Re: Border tracing Mandelbrot generator for the Beeb

Post by Coeus » Wed May 30, 2018 6:34 pm

Further to my last message, if I call the VDFS BGET directly thus cutting out the extended vector code the timing drops to 45s.

User avatar
BigEd
Posts: 1967
Joined: Sun Jan 24, 2010 10:24 am
Location: West
Contact:

Re: Border tracing Mandelbrot generator for the Beeb

Post by BigEd » Wed May 30, 2018 7:05 pm

Very interesting findings!

litwr
Posts: 194
Joined: Sun Jun 12, 2016 8:44 am
Contact:

Re: Border tracing Mandelbrot generator for the Beeb

Post by litwr » Tue Jun 12, 2018 10:35 am

I am curious what is the frequency of the 2nd CPU that gets us only 45 sec?
BTW Raspberry Pi @700 MHz under RiscOS does BBC Basic Mandelbrot program in less than 5 sec.

litwr
Posts: 194
Joined: Sun Jun 12, 2016 8:44 am
Contact:

Re: Border tracing Mandelbrot generator for the Beeb

Post by litwr » Wed Jun 13, 2018 2:27 am

Coeus wrote:
Wed May 30, 2018 6:05 pm
Interestingly I tried that in Brandy BASIC and it complains that the NEXT s% on line 28 isn't incrementing the current loop control variable.
Basic interpreters allow to have several NEXT for one FOR. This feature is too difficult to support in the modern world of fast compilers...

User avatar
BigEd
Posts: 1967
Joined: Sun Jan 24, 2010 10:24 am
Location: West
Contact:

Re: Border tracing Mandelbrot generator for the Beeb

Post by BigEd » Wed Jun 13, 2018 8:59 am

litwr wrote:
Tue Jun 12, 2018 10:35 am
I am curious what is the frequency of the 2nd CPU that gets us only 45 sec?
I think the answer is here:
B-Em in Master Turbo mode but with the 2nd proc running much faster
(Which is to say, it's in emulation, presumably on a very fast x86.)

Coeus
Posts: 900
Joined: Mon Jul 25, 2016 11:05 am
Contact:

Re: Border tracing Mandelbrot generator for the Beeb

Post by Coeus » Wed Jun 13, 2018 4:24 pm

litwr wrote:
Tue Jun 12, 2018 10:35 am
I am curious what is the frequency of the 2nd CPU that gets us only 45 sec?
The 45s was not using a 2nd processor to do the calculations "live" at all.

The idea of this test came from the fact there had been some discussion about parallel execution, i.e. having the 2nd processor do the calculations and have the I/O processor do the drawing and people were talking about a custom protocol over the tube interface with application-specific code running in both processors.
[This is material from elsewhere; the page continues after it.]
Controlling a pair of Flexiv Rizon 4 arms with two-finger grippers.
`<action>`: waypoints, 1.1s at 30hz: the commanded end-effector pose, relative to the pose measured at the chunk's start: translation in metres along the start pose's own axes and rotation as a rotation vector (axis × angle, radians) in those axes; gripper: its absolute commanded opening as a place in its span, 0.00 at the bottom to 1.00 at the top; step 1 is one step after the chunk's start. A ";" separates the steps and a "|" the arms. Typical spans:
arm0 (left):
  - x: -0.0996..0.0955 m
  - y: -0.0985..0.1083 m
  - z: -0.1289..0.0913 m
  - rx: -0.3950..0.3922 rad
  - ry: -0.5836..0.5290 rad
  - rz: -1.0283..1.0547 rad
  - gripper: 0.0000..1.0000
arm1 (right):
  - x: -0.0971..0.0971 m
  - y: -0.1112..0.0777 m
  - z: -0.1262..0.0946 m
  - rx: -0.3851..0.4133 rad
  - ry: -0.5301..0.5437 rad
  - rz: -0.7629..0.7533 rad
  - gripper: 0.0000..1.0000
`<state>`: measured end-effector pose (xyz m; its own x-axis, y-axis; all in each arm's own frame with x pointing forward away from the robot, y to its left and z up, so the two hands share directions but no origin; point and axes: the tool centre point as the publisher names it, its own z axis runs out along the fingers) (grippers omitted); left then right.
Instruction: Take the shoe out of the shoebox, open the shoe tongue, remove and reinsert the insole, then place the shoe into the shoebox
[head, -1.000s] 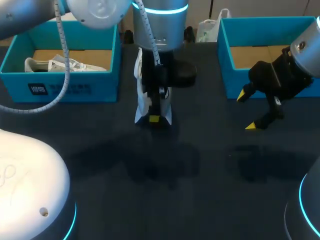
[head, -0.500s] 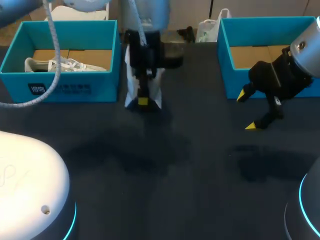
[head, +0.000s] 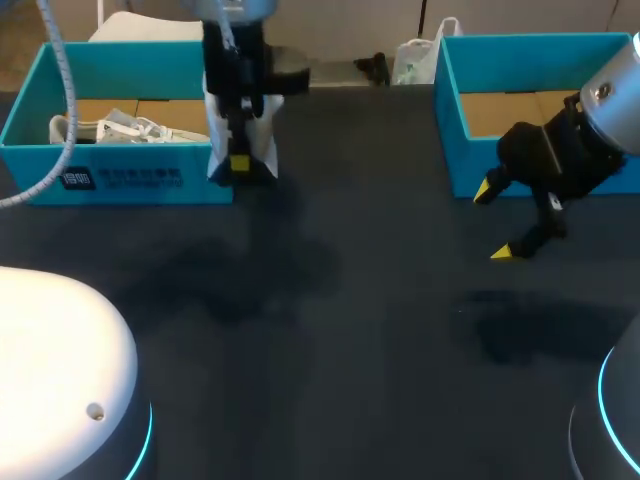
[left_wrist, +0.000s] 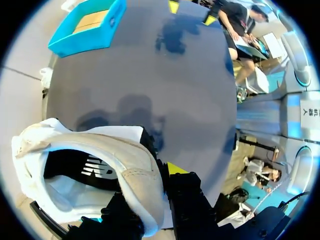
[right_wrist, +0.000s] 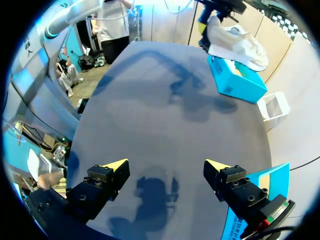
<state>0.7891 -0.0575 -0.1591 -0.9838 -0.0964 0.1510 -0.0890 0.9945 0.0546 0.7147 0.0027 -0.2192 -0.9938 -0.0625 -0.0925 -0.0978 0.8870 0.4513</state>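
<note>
- Grip security: my left hand (head: 238, 160) is clamped on the white sneaker (head: 263, 152) by a thin pinch on the upper at the collar. The sneaker hangs clear of the tabletop (head: 350, 300), at the right wall of the left shoebox (head: 120, 180). I judge that a hold this narrow could let the sneaker swing or slip if the arm jolts.
- Box wall: I cannot tell from the head view whether the sole clears the rim. If I lower too soon, the sneaker could catch the wall, tip the box or twist out of the fingers.
- Occupied box: a second sneaker (head: 110, 128) already lies inside with loose laces. Setting down on top of it could leave my sneaker tilted or snag a finger in the laces.
- Insole: the left wrist view shows the dark insole (left_wrist: 85, 167) seated inside. A hard drop might shift it.
- Right hand (head: 500, 222): its fingers stand wide apart with nothing between them. It hangs just beside the right shoebox (head: 445, 110), well apart from the left arm, so I judge collision unlikely.
</note>
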 end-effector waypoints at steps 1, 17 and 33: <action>-0.024 0.015 -0.008 0.019 0.013 -0.042 0.00 | 0.000 0.000 0.001 0.003 -0.002 0.001 1.00; -0.135 0.095 -0.026 0.038 -0.017 -0.122 0.00 | 0.000 0.000 0.001 0.003 -0.002 0.001 1.00; -0.209 0.195 -0.039 0.005 -0.030 0.020 0.00 | 0.000 0.000 0.001 0.003 -0.002 0.001 1.00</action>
<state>0.9753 0.1441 -0.1470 -0.9904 -0.0699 0.1192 -0.0625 0.9959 0.0648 0.7147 0.0026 -0.2192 -0.9937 -0.0625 -0.0925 -0.0978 0.8870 0.4512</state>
I had the idea to explore at what point custom drawing code in the I/O processor would be necessary to improve the performance further compared to using the standard VDU drivers and this gives the answer of 45s. Once your second processor can do the calculations in less than 45s you need custom code in the I/O processor too to gain any further improvement.

So there were too parts of the test:

1. Capture the stream of bytes being fed by the VDU driver with *SPOOL. For that I did use a 2nd processor running very fast, just because I didn't want to wait around for a long time, not because I was interested in the performance of the 2nd processor pe se.
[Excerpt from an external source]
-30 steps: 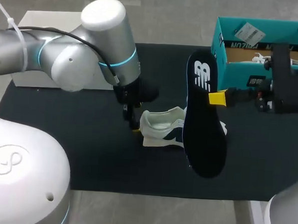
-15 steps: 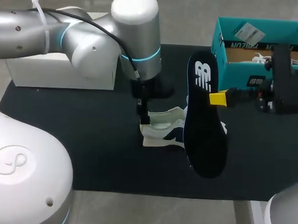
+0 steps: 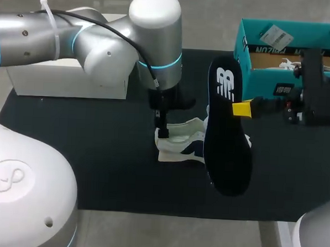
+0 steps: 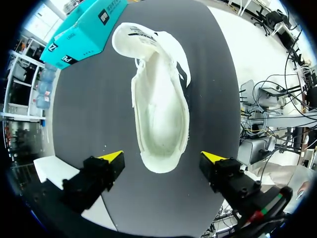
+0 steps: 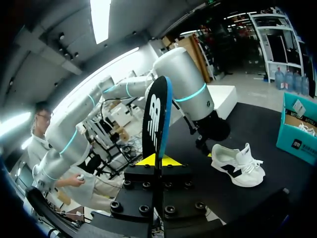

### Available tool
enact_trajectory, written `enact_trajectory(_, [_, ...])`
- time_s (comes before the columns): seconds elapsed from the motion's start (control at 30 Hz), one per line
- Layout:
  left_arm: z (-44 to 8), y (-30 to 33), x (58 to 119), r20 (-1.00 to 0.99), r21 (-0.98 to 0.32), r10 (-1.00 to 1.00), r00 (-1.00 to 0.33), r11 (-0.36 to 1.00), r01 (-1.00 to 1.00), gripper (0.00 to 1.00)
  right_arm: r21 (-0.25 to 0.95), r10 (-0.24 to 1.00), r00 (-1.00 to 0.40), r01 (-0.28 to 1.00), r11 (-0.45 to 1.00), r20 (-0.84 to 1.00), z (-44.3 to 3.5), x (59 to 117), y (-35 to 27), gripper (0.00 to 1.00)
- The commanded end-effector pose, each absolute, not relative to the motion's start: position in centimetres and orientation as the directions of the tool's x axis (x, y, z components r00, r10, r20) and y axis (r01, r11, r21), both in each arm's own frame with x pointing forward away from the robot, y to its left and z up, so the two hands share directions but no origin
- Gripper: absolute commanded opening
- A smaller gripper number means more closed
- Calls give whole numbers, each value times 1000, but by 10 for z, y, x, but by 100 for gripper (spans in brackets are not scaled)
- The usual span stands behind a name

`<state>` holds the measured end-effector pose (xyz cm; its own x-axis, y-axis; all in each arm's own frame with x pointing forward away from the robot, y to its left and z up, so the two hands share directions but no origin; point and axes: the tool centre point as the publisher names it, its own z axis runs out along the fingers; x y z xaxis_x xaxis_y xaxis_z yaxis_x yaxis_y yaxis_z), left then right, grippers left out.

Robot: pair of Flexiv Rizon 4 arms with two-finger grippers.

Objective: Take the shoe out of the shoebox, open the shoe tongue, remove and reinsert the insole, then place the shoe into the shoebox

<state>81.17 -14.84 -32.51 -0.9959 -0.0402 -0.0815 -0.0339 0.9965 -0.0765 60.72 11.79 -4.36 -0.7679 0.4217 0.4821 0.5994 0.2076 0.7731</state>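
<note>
L gripper (image 4: 162, 157) apart around shoe (image 4: 158, 99) heel edge, R gripper (image 5: 158, 159) clamped on insole (image 5: 157, 119) edge

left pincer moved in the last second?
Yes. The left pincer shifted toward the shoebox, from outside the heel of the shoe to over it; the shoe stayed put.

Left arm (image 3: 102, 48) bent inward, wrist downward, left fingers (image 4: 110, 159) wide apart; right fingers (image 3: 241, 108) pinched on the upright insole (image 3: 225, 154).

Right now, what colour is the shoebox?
The shoebox is teal, with black labels. It shows best in the head view.
</note>
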Motion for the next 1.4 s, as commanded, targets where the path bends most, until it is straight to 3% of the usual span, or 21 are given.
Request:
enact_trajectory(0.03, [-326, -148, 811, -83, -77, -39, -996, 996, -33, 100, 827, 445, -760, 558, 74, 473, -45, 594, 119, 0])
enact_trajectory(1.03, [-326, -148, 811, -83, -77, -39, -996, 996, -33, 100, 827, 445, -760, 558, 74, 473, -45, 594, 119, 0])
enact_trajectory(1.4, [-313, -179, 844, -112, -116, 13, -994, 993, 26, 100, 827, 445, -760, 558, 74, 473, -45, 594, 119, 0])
2. Replay that stream of bytes into the VDU driver with as little overhead as possible so the VDU driver completely dominates the result. The detail of how I did that is in my original post.

User avatar
mez
Posts: 39
Joined: Mon Feb 14, 2011 1:58 pm
Location: Yorkshire, UK
Contact:

Re: Border tracing Mandelbrot generator for the Beeb

Post by mez » Tue Jun 26, 2018 6:11 pm

Interesting - it is good to see so many people still pushing the 'boundaries' on the classic Mandelbrot task. I've always had a Windows project on the backburner over the past 25 years (it currently has borked OpenCL support due to Windows 10 Updates, but I'm too busy to fix it!).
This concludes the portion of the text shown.